Task | For every line in the material, output its text exactly and exclude any image it holds.

Supplied information |

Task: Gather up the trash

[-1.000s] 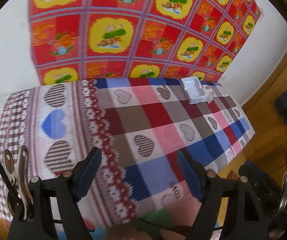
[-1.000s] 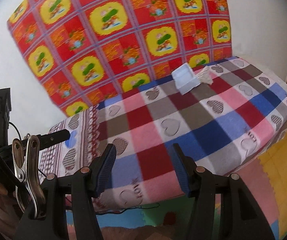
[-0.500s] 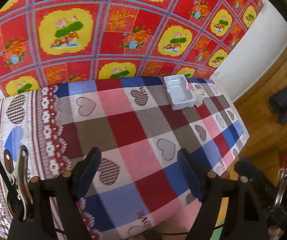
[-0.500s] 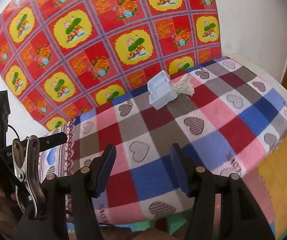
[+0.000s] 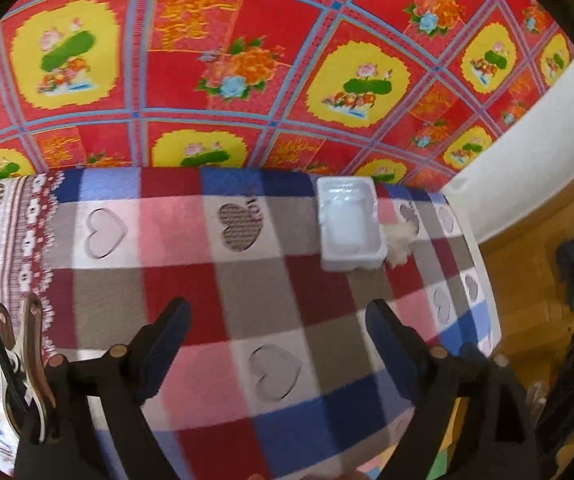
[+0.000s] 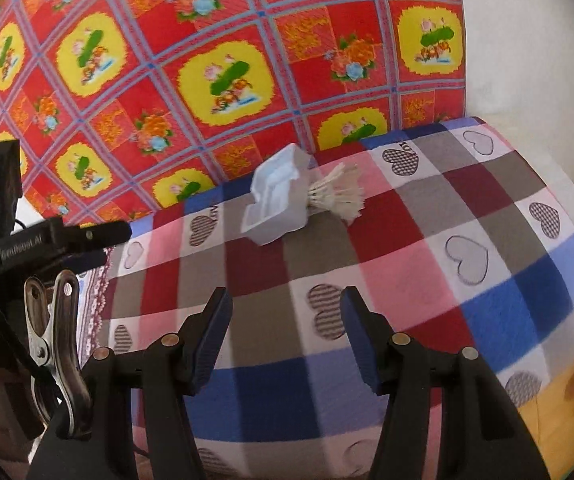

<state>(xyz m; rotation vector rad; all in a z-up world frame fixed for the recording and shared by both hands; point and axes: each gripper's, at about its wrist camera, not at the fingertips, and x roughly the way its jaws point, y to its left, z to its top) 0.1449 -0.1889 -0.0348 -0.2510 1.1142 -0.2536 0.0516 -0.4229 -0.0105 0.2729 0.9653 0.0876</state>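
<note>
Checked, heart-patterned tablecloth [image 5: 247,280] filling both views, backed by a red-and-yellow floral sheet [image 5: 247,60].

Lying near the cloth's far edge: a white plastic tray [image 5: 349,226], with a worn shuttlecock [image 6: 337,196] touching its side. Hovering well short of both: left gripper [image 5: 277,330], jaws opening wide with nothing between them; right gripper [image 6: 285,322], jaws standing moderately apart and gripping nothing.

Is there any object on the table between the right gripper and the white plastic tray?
No. In the right wrist view, only bare checked tablecloth lies between the right gripper and the white plastic tray. The shuttlecock lies beside the tray.
</note>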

Written response |
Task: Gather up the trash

[-1.000s] 
[-1.000s] 
[-0.500s] 
[-0.500s] 
[+0.000s] 
[+0.000s] 

<state>(xyz m; rotation vector rad; all in a z-up world frame fixed for the recording and shared by both hands; point and axes: each gripper's, at about its wrist camera, not at the fingertips, and x roughly the way its jaws point, y to its left, z to its top) 0.1449 -0.1889 -0.0348 -0.2510 1.1142 -0.2536 0.0516 -0.4229 -0.0105 0.2729 0.9653 0.0876</state>
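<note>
Checked, heart-patterned tablecloth [image 5: 247,280] filling both views, backed by a red-and-yellow floral sheet [image 5: 247,60].

Lying near the cloth's far edge: a white plastic tray [image 5: 349,226], with a worn shuttlecock [image 6: 337,196] touching its side. Hovering well short of both: left gripper [image 5: 277,330], jaws opening wide with nothing between them; right gripper [image 6: 285,322], jaws standing moderately apart and gripping nothing.

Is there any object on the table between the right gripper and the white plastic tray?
No. In the right wrist view, only bare checked tablecloth lies between the right gripper and the white plastic tray. The shuttlecock lies beside the tray.
</note>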

The answer has been given, and the exercise is complete.